Authors: JD Nixon
Tags: #relationships, #chick lit, #adventures, #security officer
We stepped away to urgently discuss the
situation.
“We have to get them away from Malefic. He’s
not going to be a good influence and you can bet whatever he has in
mind for them isn’t going to be wholesome.”
“I can’t do anything with them if they’re
going to threaten me like that.”
“I can help push them into the room,” I
offered.
“Chalmers, you know the rule. Hands off the
clients unless absolutely necessary. Clive will not thank us if
these girls make a complaint about us manhandling them. And as a
male adult, it will look particularly bad for me to touch young
women. They have me by the balls. There’s nothing I can do. They’re
all yours.”
“Farrell,” I complained, even though I could
see the sense of what he was saying. Accusations like that from
some female teens for a man working towards promotion in a business
where he enjoyed working, would cripple his career. Didn’t stop me
whining though. “How am I supposed to get them into the hall? They
scare me. I feel like I feel like I’m at high school again.”
“If I knew that, I’d be doing it. All we can
do at this stage is keep an eye on them. We can’t
force
them
into the hall. But don’t let them out of your sight and let that
smug fraud know you’re watching him every second. It might pull him
up.”
Or it might fuel him on
, I thought. In
my opinion, Malefic had a huge ego that needed constant feeding in
order to survive. He
needed
attention every bit as much as
he needed oxygen.
At that moment, Miriam flung open one of the
hall doors, her face creased with panic, her voice high and fast.
“Please come and help! We think one of the attendees is having a
heart attack.”
I couldn’t bear to hear those words again,
ready to run in to offer my assistance. My father couldn’t be
saved, but perhaps someone else could.
Farrell, however, had other ideas. “I can
handle this, Chalmers. You stay here and keep an eye on the
teens.”
“But –”
“Just do what you’re told,” he snapped, not
wasting a precious second more on me, but dashing into the hall,
followed so closely by Miriam she stepped on the back of his
boots.
“That’s enough chatting, ladies. Time to
return inside. Make the most of your time at the conference because
it ends tomorrow,” I said.
“Good,” retorted the head teen. “None of us
wanted to come. Our parents made us.”
“They’ve sent you here because they thought
it was a message worth hearing for you. You should at least be
respectful of their intent and the money they’ve outlaid on this
conference to attend each session.”
“If you’re what it’s like to grow up, I’d
rather stay sixteen forever, thanks. You’re boring,” she replied,
turning her back on me.
“That can be arranged,” Malefic said in a low
tone to her, but loud enough for me to hear. The girl giggled at
his personal attention, but to me his words were nothing but
sinister.
“You’re quite a disrespectful young lady. You
should think about that,” I scolded like an irate grandma. Was I
ever that condescending and discourteous as a teenager? Perhaps I’d
airbrushed my memory of myself, but I couldn’t recall any precise
examples of me being as bad as this girl. However, vague memories
did surface of me frequently arguing with my parents about my
clothes, my schooling, my chores and my social life, and my
responses had probably been every bit as snotty and self-entitled
as this girl’s.
“Have you finished, Matilda? You’re
interrupting us,” Malefic asked.
I wanted to punch his supercilious nose.
“I’ll be over there, watching you.”
He laughed at that, and it wasn’t a nice
laugh. “Hope you enjoy the show.”
Pissed off, I stalked away, but not too far,
keeping an eye on him and the giggling gaggle of teens under
increasingly lowering brows.
Chapter 28
Miriam rushed from the hall, and I caught the
flurry of noise coming through the doors.
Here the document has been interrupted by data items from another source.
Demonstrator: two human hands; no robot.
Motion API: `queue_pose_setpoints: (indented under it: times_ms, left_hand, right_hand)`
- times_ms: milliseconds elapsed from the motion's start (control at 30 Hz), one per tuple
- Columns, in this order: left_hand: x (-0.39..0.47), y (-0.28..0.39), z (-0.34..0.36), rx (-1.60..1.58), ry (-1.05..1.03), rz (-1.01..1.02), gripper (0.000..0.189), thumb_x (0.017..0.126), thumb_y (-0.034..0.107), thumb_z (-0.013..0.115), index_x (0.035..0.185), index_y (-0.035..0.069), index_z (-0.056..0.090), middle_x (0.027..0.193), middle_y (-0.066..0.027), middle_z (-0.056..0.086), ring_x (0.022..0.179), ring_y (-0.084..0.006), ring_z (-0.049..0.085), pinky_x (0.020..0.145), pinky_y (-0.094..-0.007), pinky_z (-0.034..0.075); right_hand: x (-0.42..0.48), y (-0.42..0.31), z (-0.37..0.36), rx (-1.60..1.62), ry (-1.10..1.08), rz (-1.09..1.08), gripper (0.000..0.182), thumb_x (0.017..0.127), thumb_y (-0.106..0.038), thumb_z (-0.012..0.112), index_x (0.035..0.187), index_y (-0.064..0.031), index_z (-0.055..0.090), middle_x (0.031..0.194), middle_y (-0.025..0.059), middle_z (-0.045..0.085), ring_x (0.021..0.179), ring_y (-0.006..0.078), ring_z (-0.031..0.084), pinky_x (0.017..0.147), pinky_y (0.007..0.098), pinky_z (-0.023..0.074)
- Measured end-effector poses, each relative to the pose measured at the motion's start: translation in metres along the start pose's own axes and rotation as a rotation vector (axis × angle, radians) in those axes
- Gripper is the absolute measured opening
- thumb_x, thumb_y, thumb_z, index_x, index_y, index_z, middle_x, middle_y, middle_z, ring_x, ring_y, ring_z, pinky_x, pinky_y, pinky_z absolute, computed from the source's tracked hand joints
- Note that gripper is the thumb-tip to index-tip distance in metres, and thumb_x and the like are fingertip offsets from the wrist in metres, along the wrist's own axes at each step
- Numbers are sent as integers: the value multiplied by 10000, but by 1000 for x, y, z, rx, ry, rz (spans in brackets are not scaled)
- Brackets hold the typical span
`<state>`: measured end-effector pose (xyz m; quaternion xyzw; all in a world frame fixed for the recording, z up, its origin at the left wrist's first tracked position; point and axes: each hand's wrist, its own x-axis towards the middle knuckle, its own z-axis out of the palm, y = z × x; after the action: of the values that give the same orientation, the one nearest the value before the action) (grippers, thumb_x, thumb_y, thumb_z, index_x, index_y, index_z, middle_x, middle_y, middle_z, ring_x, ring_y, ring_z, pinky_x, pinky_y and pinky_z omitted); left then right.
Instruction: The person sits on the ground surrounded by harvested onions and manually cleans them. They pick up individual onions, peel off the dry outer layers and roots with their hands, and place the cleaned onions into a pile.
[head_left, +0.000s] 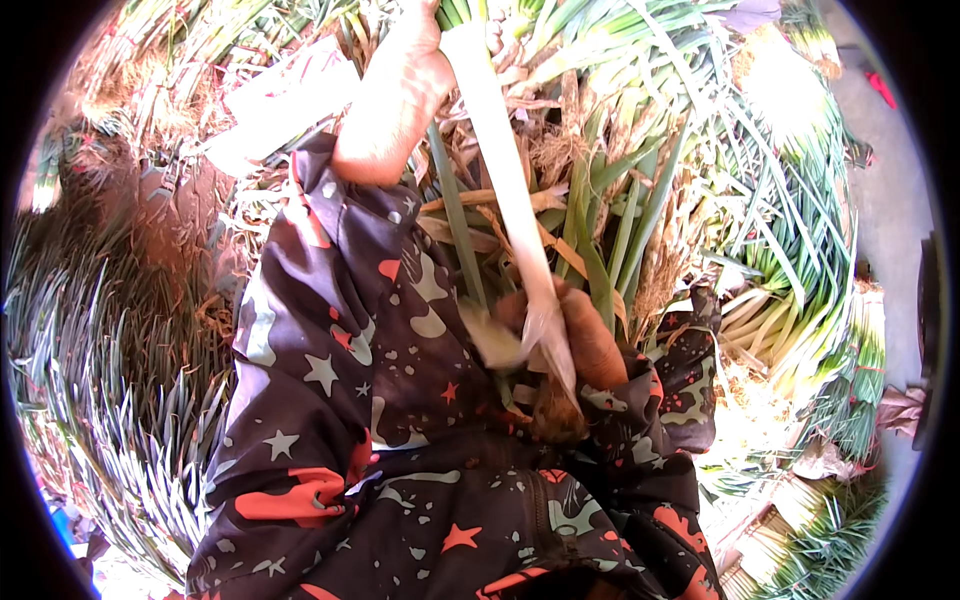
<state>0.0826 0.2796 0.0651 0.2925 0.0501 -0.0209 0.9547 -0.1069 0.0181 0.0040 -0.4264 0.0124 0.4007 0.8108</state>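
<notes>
A long white-stemmed leek or large green onion (495, 150) slants from the top of the picture down to my lap. My left hand (420, 67) holds it near the top, where the white turns green; its fingers are partly cut off by the picture's edge. Around the lower stem is my right hand (589, 330), by a loose, torn outer skin (551, 337). A brownish root end (559, 420) hangs below this hand, against my patterned clothing. A blurred pale piece of leaf or skin (491, 337) lies left of the stem.
Green leaves and dry husks (600, 202) stand just ahead of my lap. Heaped green onions (780, 225) lie to the right, with tied bundles (866, 360) beyond. Dense dark green leaves (112, 360) fill the left side. A whitish sheet or box (292, 97) lies upper left.
</notes>
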Motion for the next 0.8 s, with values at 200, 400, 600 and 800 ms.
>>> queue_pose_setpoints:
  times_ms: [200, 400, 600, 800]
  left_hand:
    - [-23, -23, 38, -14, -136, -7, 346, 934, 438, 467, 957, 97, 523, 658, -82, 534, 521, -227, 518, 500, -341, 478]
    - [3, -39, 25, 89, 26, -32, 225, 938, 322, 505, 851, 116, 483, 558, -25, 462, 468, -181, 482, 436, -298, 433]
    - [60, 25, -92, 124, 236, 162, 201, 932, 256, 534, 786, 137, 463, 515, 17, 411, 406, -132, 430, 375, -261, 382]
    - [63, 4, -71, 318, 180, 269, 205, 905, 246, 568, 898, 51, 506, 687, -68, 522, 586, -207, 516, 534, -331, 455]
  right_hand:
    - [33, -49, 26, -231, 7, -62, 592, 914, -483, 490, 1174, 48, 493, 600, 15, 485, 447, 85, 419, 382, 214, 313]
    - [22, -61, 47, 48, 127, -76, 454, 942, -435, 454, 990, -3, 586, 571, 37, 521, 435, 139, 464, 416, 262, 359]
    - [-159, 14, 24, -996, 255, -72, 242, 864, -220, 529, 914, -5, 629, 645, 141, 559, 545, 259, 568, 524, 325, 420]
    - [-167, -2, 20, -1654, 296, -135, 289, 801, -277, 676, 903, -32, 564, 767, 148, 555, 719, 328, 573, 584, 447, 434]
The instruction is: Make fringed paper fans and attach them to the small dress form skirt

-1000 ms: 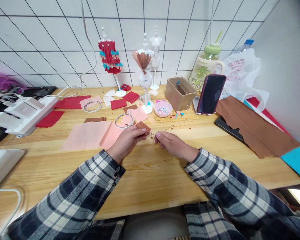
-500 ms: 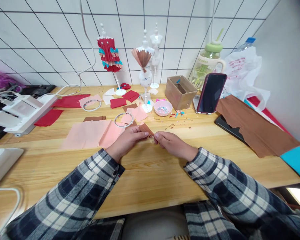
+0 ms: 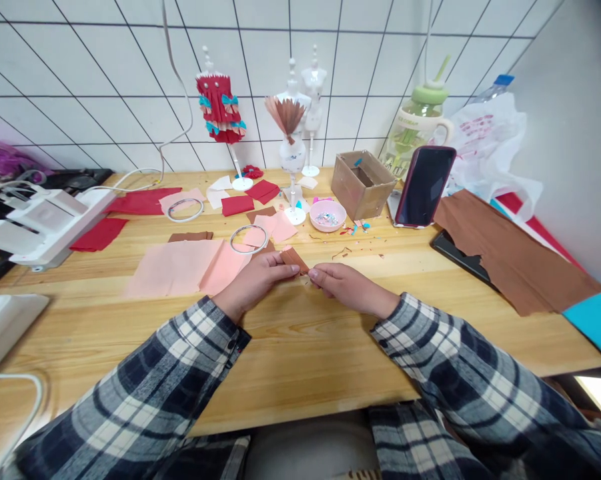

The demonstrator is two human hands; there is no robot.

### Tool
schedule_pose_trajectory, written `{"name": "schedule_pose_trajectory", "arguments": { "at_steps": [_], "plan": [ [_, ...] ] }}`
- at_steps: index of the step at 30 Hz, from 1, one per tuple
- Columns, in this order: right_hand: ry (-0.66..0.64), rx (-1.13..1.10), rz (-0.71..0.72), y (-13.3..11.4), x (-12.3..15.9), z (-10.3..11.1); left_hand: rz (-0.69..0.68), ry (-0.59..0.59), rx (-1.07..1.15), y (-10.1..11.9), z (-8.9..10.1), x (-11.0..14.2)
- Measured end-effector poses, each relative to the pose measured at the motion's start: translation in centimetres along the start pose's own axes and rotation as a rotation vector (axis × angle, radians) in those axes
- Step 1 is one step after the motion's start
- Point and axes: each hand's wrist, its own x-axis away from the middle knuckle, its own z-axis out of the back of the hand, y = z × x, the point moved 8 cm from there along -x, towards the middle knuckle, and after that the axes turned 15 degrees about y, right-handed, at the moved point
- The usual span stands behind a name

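Observation:
Between my hands is a small brown folded piece of crepe paper [image 3: 293,259]. My left hand [image 3: 261,275] is closed on its left side, thumb on top. My right hand [image 3: 344,285] pinches its right lower corner between thumb and finger. Sheets of pink crepe paper [image 3: 173,267] lie beside my left hand, with a silver ring [image 3: 249,239] just behind it. Past my hands stands a white mannequin [image 3: 293,160] bearing a pleated brown and pink paper fan [image 3: 287,115]. Tiny scraps lie below the brown piece.
A pink bowl of beads [image 3: 327,225], an open cardboard box [image 3: 363,183] and a propped phone [image 3: 425,187] stand behind my right hand. At the left is a power strip [image 3: 50,227]. Brown paper [image 3: 517,257] lies at the right. A mannequin in a red dress [image 3: 220,110] stands farther back.
The brown piece has turned slightly in my hands and shows more of its face. Both hands keep their hold in nearly the same place; the view has shifted very slightly.

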Motion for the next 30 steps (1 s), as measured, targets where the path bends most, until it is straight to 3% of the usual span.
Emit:
{"name": "schedule_pose_trajectory", "arguments": {
  "at_steps": [18,26,30],
  "plan": [
    [-0.027,-0.098,-0.085,0.42,0.16,-0.06,0.014,-0.015,0.048,0.34,-0.44,0.32],
    [-0.015,-0.154,-0.086,0.48,0.04,-0.15,0.016,0.013,0.081,0.57,-0.46,0.43],
    [-0.018,-0.21,-0.123,0.79,0.03,-0.16,0.001,0.081,0.147,0.9,-0.07,0.27]
  ]
}}
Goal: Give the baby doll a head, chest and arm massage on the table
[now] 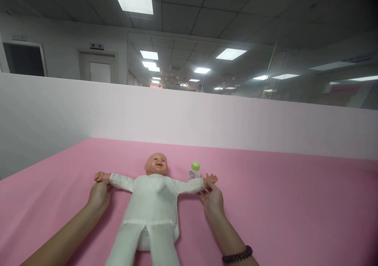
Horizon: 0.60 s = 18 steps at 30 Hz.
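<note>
On the pink surface (280, 203), here's the doll (153, 201), face up, lying lengthwise, head at the far end, arms flung wide to either side. The left hand (99, 195) curls round one wrist, fingers partly hidden; the right hand (214, 201) lightly pinches the other, nearer the green-capped bottle (195, 171) standing just beyond that sleeve.

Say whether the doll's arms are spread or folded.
Spread: the doll's arms stretch sideways, the person's left hand and right hand at its wrists.

Bottle label (193, 174), door sign (97, 46): both illegible.
</note>
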Tool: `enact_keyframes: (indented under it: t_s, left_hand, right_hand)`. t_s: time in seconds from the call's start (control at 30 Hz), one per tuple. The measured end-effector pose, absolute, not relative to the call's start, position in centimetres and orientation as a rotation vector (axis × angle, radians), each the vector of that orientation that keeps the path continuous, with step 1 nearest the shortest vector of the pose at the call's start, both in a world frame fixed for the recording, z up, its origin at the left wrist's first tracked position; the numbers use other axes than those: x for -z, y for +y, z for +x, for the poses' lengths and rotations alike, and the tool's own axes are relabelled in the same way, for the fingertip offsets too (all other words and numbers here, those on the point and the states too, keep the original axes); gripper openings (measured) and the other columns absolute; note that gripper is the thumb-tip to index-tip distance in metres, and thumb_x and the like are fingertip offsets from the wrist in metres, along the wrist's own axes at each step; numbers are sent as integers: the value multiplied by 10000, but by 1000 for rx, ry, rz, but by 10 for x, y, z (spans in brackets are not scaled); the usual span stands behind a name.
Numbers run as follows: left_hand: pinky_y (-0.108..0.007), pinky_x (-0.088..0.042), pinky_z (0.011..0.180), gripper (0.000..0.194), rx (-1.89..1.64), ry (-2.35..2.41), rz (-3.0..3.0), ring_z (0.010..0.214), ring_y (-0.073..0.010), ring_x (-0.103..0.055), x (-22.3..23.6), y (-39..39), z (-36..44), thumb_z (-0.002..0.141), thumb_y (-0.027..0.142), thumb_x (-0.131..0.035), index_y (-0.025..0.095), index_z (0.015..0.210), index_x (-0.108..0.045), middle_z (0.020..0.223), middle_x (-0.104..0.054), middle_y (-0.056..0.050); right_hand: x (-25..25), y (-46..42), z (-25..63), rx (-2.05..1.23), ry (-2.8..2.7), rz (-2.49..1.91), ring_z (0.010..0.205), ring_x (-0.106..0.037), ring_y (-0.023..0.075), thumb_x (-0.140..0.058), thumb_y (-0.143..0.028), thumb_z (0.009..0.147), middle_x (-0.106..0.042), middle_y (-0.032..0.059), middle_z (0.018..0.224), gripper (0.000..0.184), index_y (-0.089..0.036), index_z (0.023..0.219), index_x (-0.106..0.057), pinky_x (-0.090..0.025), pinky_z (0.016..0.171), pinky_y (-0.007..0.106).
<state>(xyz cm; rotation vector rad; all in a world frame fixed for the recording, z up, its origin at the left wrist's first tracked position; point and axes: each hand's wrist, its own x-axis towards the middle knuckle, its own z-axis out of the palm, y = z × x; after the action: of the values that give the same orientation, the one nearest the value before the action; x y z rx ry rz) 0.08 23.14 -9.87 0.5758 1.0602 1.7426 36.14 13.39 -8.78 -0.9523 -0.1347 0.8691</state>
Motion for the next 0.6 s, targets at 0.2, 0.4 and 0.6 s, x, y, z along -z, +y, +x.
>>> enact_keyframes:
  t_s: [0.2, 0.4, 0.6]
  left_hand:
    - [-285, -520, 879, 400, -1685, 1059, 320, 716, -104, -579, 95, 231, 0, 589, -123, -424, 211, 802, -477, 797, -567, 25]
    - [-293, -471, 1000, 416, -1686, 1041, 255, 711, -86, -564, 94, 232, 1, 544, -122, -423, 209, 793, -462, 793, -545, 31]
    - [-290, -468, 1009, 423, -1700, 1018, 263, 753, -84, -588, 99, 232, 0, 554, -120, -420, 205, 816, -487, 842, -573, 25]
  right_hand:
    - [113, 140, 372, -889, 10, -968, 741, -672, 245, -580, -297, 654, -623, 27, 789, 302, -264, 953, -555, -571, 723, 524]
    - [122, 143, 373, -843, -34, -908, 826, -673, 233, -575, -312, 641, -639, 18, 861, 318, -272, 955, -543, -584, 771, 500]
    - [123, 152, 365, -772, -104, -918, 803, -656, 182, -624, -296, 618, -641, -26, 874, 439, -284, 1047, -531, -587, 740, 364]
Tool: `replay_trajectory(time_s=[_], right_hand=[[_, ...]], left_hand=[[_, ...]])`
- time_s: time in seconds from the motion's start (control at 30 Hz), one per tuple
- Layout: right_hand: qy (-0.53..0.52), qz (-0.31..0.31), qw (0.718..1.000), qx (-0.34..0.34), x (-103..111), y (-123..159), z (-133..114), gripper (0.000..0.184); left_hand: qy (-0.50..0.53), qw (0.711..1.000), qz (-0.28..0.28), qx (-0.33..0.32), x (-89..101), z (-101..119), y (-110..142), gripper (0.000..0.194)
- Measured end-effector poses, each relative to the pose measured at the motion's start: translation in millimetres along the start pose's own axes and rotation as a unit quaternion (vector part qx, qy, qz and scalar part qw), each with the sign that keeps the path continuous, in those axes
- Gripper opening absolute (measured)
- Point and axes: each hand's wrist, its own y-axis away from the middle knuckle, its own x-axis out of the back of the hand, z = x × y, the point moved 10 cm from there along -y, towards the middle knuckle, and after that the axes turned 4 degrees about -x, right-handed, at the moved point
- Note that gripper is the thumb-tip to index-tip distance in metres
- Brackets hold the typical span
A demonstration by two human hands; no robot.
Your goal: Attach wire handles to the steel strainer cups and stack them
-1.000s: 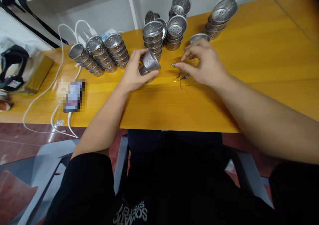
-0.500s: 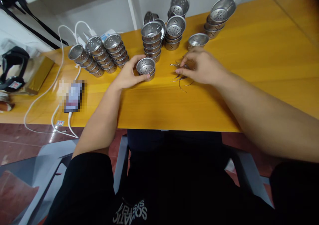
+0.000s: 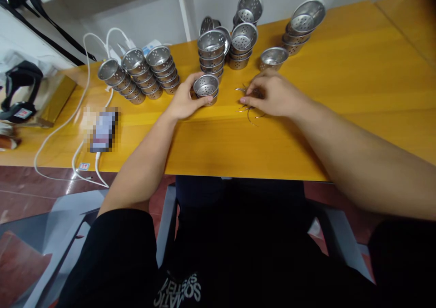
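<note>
Two nested, perforated metal cups stand near the middle of the table, and my left hand grips them, thumb in front and fingers round the back. Right behind them rises a taller stack of the same cups. My right hand hovers low over a small heap of thin, curved wire pieces. Its thumb and index fingertip are apart at the heap's left side; the other fingers are curled and partly hidden. Just beyond this hand sits a single cup.
More stacked cups stand at the back left, back centre and back right, the last leaning. On the left lie a phone with white cables and a black strapped device. The table's front edge runs before me.
My left hand has shifted slightly away from me with the two cups, closer to the tall stack. My right hand stays at the wire heap. The view has swung slightly.
</note>
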Motion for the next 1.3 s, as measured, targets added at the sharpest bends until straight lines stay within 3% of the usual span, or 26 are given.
replay_trajectory(time_s=[0.13, 0.3, 0.4, 0.5, 0.67, 0.77, 0.83, 1.0, 1.1, 1.3], right_hand=[[0.039, 0.056, 0.997, -0.017, 22, -1, 0, 0.025], [0.089, 0.122, 0.988, -0.042, 52, -8, 25, 0.058], [0.112, 0.111, 0.983, -0.093, 52, -18, 57, 0.05], [0.11, 0.123, 0.982, -0.091, 49, -26, 74, 0.033], [0.099, 0.154, 0.978, -0.1, 47, -26, 85, 0.023], [0.1, 0.159, 0.978, -0.089, 48, -24, 77, 0.022], [0.099, 0.157, 0.979, -0.084, 51, -22, 66, 0.022], [0.065, 0.188, 0.979, -0.044, 63, -8, 20, 0.009], [0.043, 0.186, 0.981, -0.017, 59, 0, -4, 0.006], [0.047, 0.178, 0.983, -0.015, 53, 3, -10, 0.011]], left_hand=[[0.008, 1.0, -0.02, -0.016, -15.8, -4, -1, 0.142], [0.019, 0.999, -0.016, -0.027, -32.1, -12, 0, 0.145], [-0.019, 0.999, 0.041, -0.009, -26.8, -21, -1, 0.132], [-0.04, 0.996, 0.076, 0.018, -23.9, -30, -1, 0.116], [0.022, 0.997, 0.058, 0.038, -33.6, -27, 2, 0.083], [0.034, 0.998, 0.036, 0.024, -35.0, -8, 5, 0.062], [0.034, 0.999, 0.027, 0.01, -33.4, 6, 6, 0.06], [0.016, 0.999, 0.007, -0.038, -34.4, 34, 8, 0.08], [-0.003, 0.998, -0.024, -0.05, -43.4, 39, 8, 0.087], [0.019, 0.992, -0.1, -0.076, -61.4, 37, 6, 0.091]])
“I’ll be out the front, waiting for the
ambulance,” she explained in a rush, zipping past me to the exit
and dashing down the stairs.
“Okay,” I said to nobody.
Malefic, his acolytes and most, but not all,
of the teens moved in a group as if heading towards the bathrooms.
Two teens broke away from the group of eight, slipping back into
the hall. And though I was glad to see that, my focus was all on
the other six.
Peeking into the hall, Farrell was hard at
work in the far corner performing CPR on an older man. He lay flat
on the floor, his brightly patterned shirt unbuttoned and open.
Farrell’s face was serious as he pumped the man’s chest with his
palms. I couldn’t interrupt him from this potentially life-saving
task for advice, so would have to make this call myself.
Malefic stopped the group at the bathrooms
and entered the men’s, followed by his sole male acolyte. I hurried
to the teens.
“What’s happening? Where are you going?”
“None of your business,” the head teen
snapped. “Why don’t you just get off our backs?”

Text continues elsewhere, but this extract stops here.